Exercise:
Could you copy every line of the data that contains the word "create"?

Exercise material Block Start

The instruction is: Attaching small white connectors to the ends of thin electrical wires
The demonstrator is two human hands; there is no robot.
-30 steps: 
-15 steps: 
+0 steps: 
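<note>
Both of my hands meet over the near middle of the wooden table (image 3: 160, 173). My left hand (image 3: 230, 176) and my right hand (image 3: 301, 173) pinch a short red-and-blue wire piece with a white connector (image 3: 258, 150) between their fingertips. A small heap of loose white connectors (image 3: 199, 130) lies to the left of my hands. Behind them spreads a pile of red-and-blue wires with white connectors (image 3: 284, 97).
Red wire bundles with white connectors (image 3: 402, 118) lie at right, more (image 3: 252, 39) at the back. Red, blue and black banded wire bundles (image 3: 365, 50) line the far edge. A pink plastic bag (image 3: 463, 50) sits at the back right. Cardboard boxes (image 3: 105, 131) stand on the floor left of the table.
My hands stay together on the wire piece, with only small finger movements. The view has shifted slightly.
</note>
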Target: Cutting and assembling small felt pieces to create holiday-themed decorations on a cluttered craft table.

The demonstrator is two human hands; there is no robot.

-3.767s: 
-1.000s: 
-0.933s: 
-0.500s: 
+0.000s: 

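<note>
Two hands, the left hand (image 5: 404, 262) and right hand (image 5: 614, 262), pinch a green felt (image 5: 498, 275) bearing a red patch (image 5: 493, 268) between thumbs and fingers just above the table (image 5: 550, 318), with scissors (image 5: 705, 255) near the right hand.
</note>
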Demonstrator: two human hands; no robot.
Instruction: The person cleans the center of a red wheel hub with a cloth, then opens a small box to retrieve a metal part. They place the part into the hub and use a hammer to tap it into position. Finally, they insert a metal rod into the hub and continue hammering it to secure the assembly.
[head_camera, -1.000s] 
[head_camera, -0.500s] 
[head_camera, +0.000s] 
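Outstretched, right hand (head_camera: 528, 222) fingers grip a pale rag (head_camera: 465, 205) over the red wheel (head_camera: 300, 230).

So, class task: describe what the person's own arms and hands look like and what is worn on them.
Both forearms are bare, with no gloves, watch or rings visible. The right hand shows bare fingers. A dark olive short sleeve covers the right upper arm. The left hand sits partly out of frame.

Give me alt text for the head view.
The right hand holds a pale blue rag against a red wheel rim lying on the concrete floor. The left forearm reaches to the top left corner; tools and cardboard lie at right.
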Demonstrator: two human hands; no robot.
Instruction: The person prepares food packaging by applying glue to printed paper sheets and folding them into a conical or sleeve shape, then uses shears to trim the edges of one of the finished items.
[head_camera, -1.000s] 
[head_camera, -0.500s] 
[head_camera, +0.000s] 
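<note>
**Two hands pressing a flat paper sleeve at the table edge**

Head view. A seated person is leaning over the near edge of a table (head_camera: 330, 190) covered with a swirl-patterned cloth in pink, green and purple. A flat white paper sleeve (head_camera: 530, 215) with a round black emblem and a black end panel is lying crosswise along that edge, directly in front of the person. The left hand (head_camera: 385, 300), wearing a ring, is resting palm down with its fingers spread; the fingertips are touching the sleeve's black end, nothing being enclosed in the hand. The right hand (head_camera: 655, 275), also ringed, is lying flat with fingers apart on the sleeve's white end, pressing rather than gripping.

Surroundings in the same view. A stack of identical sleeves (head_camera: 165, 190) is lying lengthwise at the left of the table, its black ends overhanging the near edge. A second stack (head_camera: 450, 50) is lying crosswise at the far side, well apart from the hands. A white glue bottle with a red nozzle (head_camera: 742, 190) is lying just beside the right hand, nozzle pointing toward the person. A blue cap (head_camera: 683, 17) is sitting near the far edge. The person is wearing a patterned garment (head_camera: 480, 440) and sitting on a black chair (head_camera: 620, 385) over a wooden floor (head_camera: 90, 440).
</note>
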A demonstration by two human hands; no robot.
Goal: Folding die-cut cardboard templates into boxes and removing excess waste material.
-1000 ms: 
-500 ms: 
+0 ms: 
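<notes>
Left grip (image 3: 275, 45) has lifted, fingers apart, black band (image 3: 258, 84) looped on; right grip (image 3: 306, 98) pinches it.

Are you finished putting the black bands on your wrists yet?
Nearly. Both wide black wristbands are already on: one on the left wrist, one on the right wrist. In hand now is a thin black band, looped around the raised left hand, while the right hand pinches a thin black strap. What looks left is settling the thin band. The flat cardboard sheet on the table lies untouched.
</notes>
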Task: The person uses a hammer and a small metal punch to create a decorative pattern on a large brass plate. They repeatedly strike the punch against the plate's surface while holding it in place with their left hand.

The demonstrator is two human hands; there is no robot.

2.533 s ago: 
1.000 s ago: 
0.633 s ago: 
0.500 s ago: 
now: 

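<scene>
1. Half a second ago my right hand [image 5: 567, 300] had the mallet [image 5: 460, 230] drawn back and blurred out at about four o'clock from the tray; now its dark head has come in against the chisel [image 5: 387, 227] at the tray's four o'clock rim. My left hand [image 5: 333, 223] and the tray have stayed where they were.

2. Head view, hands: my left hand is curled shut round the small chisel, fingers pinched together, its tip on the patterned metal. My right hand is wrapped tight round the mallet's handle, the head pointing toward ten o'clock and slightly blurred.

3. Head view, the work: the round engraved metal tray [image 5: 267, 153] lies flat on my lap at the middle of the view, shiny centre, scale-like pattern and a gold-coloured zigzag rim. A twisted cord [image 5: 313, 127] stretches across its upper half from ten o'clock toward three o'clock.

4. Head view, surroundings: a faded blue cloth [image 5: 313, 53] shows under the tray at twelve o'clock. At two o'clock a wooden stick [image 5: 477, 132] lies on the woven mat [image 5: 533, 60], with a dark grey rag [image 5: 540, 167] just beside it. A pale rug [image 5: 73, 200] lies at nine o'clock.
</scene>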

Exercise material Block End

Response below:
Target: Cutting and assembling small felt pieces to create holiday-themed decorations on a cluttered craft table.
Task: The person uses a hammer and a small metal punch to create a decorative pattern on a large brass plate. They repeatedly strike the punch against the plate's surface while holding it in place with their left hand.

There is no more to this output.